Andor Feels Nothing Like Any Previous Star Wars Project – And That's A Good Thing

For as unimaginably large universe as "Star Wars" is — full of potential to host stories with all sorts of different tones, protagonists, and even mediums (as proven by the property's shift away from the big screen and towards Disney+ streaming) — the franchise can't help but bring things back to the famous Skywalker family again and again. In one sense, it feels natural that the characters who started it all in George Lucas' original trilogy would cast a long shadow extending to countless other adventures. On the other hand, isn't there something terribly restrictive about viewing the entire franchise through a Skywalker filter?

When "Rogue One: A Star Wars Story" came to theaters back in 2016, everything from its gritty aesthetic to its war movie ambitions to its "disposable" group of scrappy main characters signaled a major shift in approach. The execution of director Gareth Edwards' distinctive vision ended up taking a slightly different direction during reshoots, turning the final result into something much more familiar and palatable to a broader audience. But little did anyone involved realize at the time how the foundation it built would eventually lead to a show like "Andor."

Riding a wave of anticipation, the Diego Luna-starring series has arrived to pay off on such promise with its downright bold three-episode premiere. Finally, here's a project that instantly feels unique and separate from the pervasive influence of the franchise's royal family. Although there have been previously successful attempts to achieve similar results, "Andor" feels like the beginning of a very different sort of "Star Wars" story — one that stands out on the strength of its own storytelling, rather than existing to merely blend in.

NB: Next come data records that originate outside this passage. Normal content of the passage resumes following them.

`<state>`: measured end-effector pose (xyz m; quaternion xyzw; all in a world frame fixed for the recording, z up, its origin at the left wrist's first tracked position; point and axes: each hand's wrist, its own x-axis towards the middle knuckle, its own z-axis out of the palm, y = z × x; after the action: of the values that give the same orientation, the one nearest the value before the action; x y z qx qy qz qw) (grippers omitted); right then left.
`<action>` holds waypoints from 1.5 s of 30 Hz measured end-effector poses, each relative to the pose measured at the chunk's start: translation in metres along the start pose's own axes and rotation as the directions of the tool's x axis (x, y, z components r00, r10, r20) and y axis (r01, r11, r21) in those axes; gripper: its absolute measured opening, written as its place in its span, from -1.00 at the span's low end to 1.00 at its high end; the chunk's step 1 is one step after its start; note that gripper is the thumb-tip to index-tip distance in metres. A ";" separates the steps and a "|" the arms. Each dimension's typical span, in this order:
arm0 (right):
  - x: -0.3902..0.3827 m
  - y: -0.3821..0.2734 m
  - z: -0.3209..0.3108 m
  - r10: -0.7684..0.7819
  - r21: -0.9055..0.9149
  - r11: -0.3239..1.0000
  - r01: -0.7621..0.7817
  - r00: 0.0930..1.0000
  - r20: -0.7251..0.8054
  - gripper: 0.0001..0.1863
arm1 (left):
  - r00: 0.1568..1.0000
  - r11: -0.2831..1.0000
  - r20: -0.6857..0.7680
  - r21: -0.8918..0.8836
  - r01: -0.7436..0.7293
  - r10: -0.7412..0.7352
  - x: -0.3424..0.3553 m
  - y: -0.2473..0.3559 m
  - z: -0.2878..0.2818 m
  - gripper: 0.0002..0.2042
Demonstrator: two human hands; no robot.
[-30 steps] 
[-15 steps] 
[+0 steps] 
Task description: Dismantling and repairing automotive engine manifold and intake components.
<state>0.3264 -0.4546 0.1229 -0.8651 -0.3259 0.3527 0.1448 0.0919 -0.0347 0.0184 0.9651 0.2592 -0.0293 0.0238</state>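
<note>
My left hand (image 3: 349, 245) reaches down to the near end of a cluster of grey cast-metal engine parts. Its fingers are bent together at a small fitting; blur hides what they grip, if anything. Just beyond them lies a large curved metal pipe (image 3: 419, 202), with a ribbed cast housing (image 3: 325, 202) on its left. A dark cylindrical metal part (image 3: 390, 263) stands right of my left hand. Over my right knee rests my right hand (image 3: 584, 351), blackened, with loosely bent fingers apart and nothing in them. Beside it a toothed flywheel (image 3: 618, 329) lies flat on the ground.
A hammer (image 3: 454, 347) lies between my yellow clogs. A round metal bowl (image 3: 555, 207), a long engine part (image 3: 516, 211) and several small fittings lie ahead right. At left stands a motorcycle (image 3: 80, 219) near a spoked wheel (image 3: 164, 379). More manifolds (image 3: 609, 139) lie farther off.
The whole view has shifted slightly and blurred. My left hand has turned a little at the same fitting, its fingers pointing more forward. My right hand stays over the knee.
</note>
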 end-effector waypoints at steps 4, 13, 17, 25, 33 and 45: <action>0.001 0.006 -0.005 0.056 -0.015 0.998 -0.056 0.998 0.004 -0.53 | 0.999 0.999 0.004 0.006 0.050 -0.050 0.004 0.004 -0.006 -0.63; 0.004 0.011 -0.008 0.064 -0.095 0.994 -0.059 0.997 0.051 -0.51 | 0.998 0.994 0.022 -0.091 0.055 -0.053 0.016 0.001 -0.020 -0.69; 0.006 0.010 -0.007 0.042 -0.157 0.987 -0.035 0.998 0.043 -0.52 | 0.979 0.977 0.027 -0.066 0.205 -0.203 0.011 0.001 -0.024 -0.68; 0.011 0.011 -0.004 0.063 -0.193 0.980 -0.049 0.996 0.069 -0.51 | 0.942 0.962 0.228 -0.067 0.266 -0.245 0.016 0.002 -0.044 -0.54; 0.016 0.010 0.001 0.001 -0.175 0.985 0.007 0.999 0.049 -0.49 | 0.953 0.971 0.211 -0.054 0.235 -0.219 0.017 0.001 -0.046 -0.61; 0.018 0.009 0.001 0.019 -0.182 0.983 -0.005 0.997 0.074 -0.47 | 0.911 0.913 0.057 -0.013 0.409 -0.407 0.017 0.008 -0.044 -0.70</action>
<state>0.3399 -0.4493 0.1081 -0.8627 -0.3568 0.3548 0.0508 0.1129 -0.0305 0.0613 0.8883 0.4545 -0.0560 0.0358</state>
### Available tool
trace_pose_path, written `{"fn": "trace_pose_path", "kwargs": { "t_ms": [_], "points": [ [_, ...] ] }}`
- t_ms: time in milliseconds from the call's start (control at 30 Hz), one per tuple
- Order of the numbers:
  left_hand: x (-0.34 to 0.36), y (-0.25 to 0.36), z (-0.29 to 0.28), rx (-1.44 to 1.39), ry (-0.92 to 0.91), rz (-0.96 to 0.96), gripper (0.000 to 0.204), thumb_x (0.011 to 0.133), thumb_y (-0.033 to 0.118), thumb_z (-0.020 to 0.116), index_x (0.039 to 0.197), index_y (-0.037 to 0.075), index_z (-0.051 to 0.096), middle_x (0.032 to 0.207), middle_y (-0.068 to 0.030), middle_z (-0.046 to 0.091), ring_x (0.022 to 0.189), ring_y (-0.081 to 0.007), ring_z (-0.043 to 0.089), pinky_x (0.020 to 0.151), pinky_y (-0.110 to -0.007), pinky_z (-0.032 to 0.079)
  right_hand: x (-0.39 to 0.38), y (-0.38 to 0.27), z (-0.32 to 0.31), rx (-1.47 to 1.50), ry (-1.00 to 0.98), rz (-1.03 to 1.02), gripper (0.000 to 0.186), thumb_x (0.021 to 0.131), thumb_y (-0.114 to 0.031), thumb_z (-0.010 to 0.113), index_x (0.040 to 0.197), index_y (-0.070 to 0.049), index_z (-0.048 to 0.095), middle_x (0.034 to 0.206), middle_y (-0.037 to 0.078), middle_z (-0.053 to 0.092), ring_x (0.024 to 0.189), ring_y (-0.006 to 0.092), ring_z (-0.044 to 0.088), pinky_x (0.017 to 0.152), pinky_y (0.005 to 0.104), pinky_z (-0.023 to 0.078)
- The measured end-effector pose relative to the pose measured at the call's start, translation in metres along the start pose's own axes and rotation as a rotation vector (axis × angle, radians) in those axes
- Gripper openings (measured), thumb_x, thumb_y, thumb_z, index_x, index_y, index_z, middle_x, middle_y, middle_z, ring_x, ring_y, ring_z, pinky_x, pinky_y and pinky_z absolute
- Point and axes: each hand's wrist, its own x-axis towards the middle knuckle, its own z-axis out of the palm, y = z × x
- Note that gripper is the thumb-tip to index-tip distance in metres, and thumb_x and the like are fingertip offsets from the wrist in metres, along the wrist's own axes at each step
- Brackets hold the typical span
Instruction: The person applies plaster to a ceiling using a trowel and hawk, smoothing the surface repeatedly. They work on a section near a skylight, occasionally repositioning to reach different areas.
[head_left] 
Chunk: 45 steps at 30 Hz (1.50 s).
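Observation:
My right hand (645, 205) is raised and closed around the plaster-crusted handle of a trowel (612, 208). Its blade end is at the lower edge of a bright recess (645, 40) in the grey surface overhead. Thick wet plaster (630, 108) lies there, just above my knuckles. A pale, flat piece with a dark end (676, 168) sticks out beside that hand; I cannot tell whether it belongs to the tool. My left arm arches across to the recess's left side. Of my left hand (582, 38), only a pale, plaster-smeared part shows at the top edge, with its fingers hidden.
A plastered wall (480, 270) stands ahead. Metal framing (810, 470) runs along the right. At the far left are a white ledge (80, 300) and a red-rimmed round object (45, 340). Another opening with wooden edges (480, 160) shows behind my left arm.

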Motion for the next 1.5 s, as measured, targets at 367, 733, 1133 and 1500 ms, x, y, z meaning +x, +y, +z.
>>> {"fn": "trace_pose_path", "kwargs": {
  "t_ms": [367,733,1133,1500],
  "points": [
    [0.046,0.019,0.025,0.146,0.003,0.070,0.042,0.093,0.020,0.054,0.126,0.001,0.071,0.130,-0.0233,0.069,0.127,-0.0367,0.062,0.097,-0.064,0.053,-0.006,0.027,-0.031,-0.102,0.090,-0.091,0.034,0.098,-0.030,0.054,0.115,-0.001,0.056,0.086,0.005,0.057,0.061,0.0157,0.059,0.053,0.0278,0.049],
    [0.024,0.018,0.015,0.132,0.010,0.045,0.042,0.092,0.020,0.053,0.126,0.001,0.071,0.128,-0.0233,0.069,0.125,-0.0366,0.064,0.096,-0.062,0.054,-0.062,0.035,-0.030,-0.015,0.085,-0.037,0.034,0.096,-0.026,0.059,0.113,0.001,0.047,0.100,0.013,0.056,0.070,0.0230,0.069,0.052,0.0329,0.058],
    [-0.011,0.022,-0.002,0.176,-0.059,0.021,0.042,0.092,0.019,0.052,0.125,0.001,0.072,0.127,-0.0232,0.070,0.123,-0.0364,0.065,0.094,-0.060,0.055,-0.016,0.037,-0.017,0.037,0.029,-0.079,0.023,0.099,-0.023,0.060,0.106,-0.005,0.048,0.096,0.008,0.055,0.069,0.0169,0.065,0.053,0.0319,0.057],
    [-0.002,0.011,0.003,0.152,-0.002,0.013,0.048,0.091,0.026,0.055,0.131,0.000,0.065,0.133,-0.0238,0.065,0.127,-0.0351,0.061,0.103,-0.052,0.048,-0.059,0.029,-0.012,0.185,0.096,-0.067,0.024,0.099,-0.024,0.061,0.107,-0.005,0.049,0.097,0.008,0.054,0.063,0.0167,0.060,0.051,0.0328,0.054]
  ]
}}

General spoilers for "Andor" follow!

Keeping it simple

Of all the ways to revolutionize an arguably stagnant franchise, the refreshing feeling of "Andor" mostly comes down to the simplest possible answer — it treats its main plot as an actual story worth telling. Who knew!

The franchise's tendency to create new installments almost solely for the purpose of being fed through the IP meatgrinder has become prevalent enough to inspire its own mocking meme, but thankfully that's where "Andor" comes in. Few would've ever expected that a prequel series to a prequel/spin-off movie of its own would act as a stark rebuttal to this tiresome trend, but that's simply the by-product of narratives that are prioritized as character-first, not cameo-first. Not surprisingly, creator Tony Gilroy (the "Bourne" trilogy, "Michael Clayton") infuses a more grown-up and narratively satisfying mentality right from the start.

When we catch up with Diego Luna's Cassian Andor in the beginning moments of "Andor," it's apparent that he has a long, long path ahead of him to become the (slightly) more heroic character we meet in "Rogue One." His shocking act of brutality that ends with one attacker dead and the other mercilessly executed sets the tone for the rest of the premiere, taking viewers through a street-level journey that remains entirely focused on Cassian's specific arc. No cross-branding exercises or characters practically designed to go viral distract from the show's mission statement.

The fact that some have spun this as a failure of the series, as incredible as that is to believe, speaks to how desperately a show like "Andor" — simple, straightforward ambitions and all — has been needed.

What's the rush?

Early reactions to "Andor" painted a picture of an ambitious, mature, but ultimately slow first few episodes that helps explain why Disney decided to drop three at once. But for those looking for a change of pace, those first two slow-burn episodes finally give viewers an opportunity to soak in this world from a fresh perspective that we've hardly been able to enjoy before.

"The Mandalorian," as popular as it obviously is, has frenetically jumped from planet to planet in Din Djarin's seemingly never-ending quest to hunt for bounties, take care of his adopted son, and achieve a sense of redemption. "Boba Fett" mostly took place on the desert world of Tatooine, granted, but did we ever truly get any new insights on this planet in the show's obsessive attempts to fit in as many cameos and references as possible? "Obi-Wan Kenobi" perhaps best exemplified the ability to fit a new story within the boundaries of a well-known one, but the final result couldn't help but feel somewhat ... perfunctory.

"Andor" avoids all of these obstacles by allowing Cassian to focus on the mundane and everyday troubles that too few other projects in the franchise have the time and space for. Thus far, his childhood flashbacks have focused on a single tribe of indigenous kids encountering a single starship. The grown-up character's biggest concern revolves around finding a way off his new backwater home planet through smuggling and underhanded deals. And most amusingly of all, the biggest antagonist of the entire series isn't even some Jedi-hunting Inquisitor or Sith lord — essentially, the villains stand in as embodiments of bureaucracy.

"Andor" may very well reveal bigger threats and more expansive storylines to come, but right now the show thrives on its slow, methodical, and impressively restrained approach to telling an essential story in a galaxy far, far away.

New episodes of "Andor" air on Disney+ every Wednesday.